In the present study, we used in vitro cultured
K. pneumoniae and
C. perfringens to infect human colonic epithelial organoids, and the results showed that adding 2′-FL to the culture medium significantly reduced the adhesion of
K. pneumoniae and
C. perfringens to the intestinal epithelial layer (
Figure 8). Moreover, transcriptome analysis showed that there may be different mechanisms for different strains to infect organoids and prevent 2′-FL from adhering to organoids. In an enterotoxin-producing
E. coli infection of intestinal epithelial cells, Ying et al. showed that 2′-FL reduced lipopolysaccharide-induced inflammation by downregulating the expression of lipopolysaccharide receptor (CD14) on the surface of intestinal epithelial cells and inhibiting the release of pro-inflammatory signaling molecules [
49]. In addition, Holscher et al. evaluated the effects of 2′-FL on enterocytes in vitro and showed that 2′-FL reduced enterocyte proliferation and promoted the differentiation ability of enterocytes [
50]. Thus, 2′-FL exerts immunomodulatory effects in the intestine. As well as its immunomodulatory effects in the intestine, some 2′-FL can be transported across the intestinal epithelium via receptor-mediated endocytosis and the paracellular pathway into the circulatory system, where it acts as an immune factor throughout the body. In a mouse model of ovalbumin allergy, 2′-FL administration by gavage reduced food allergy symptoms by inducing T regulatory cells and indirectly stabilizing mast cells [
51]. Clinical trials have also shown that formula supplemented with 2′-FL resulted in plasma levels of inflammatory cytokines that were more similar to those of exclusively BF infants [
52]. It may be related to the role of 2′-FL in strengthening and supporting immune development and regulation.

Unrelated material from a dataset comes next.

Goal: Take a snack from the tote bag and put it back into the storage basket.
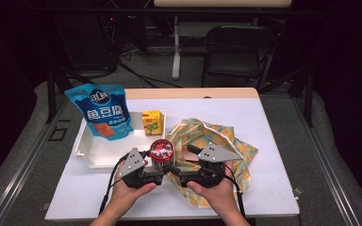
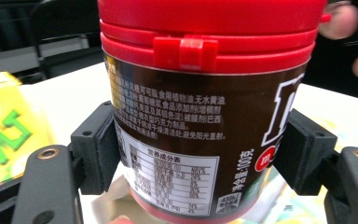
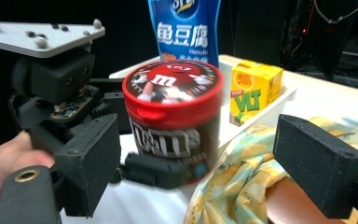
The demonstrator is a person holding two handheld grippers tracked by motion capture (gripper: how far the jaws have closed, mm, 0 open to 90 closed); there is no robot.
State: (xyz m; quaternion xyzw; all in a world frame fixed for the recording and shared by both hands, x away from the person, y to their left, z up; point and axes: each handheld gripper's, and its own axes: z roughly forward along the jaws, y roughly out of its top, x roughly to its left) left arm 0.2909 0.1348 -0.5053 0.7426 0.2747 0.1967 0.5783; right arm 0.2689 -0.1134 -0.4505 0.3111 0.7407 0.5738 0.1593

In summary, 2′-FL may reduce gas production in the infant intestine through two mechanisms: first, it cannot be used by harmful intestinal bacteria to produce gas, and second, it can inhibit colonization of the intestinal mucosa by harmful bacteria by regulating the expression of intestinal epithelial pathogenic genes/signaling pathways, thus reducing the proliferation of gas-producing harmful bacteria in the intestine. This study systematically revealed the possible mechanism of different feeding patterns on infant intestinal gas production, which has positive guiding significance for the future research and development of infant formula milk powder.